Your assignment — Restate word for word the lines in the listing below, starting at the line containing "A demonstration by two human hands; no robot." and ending at the line containing "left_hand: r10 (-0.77", both included; leave out the rest.
■ ■ ■ ■
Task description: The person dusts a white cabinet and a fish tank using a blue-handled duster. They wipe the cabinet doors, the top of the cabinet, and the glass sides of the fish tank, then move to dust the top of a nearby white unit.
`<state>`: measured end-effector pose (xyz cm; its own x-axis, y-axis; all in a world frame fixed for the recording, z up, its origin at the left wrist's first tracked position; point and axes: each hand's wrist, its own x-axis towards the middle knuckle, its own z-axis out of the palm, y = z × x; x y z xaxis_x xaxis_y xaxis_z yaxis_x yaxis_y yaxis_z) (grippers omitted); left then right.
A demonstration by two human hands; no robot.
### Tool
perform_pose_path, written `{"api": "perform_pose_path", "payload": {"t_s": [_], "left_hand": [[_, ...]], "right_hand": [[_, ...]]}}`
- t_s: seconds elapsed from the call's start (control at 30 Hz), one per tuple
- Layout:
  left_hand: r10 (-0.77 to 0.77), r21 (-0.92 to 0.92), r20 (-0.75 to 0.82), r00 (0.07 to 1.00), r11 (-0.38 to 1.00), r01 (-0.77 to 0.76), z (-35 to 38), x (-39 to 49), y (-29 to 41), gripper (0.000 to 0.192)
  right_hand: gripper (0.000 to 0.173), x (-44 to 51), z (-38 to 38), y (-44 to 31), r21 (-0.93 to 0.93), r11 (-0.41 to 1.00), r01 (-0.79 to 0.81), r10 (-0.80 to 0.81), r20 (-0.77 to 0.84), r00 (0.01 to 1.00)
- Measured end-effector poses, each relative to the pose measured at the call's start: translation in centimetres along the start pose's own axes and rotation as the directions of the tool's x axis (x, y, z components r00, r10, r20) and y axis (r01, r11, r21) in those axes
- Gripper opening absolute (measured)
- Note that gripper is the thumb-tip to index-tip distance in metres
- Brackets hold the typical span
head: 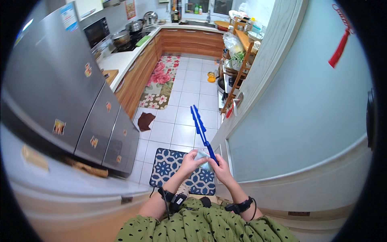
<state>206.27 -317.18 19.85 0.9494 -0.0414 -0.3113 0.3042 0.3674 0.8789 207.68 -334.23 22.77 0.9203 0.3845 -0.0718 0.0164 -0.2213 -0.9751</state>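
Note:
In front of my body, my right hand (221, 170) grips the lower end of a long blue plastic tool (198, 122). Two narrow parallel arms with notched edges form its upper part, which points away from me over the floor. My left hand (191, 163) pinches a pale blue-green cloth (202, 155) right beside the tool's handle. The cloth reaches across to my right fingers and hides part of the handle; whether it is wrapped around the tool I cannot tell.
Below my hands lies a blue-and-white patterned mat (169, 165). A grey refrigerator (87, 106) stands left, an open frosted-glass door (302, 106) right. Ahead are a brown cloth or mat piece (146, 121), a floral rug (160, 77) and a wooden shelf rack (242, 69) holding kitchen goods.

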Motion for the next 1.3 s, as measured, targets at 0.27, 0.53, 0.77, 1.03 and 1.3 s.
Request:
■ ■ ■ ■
Solved exercise —
A demonstration by two human hands; no robot.
### Tool
perform_pose_path, written `{"api": "perform_pose_path", "payload": {"t_s": [_], "left_hand": [[_, ...]], "right_hand": [[_, ...]]}}`
- t_s: seconds elapsed from the call's start (control at 30 Hz), one per tuple
- Layout:
  left_hand: r10 (-0.77 to 0.77), r21 (-0.92 to 0.92), r20 (-0.75 to 0.82), r00 (0.07 to 1.00), r11 (-0.38 to 1.00), r01 (-0.77 to 0.76), z (-35 to 38), x (-39 to 49), y (-29 to 41), gripper (0.000 to 0.192)

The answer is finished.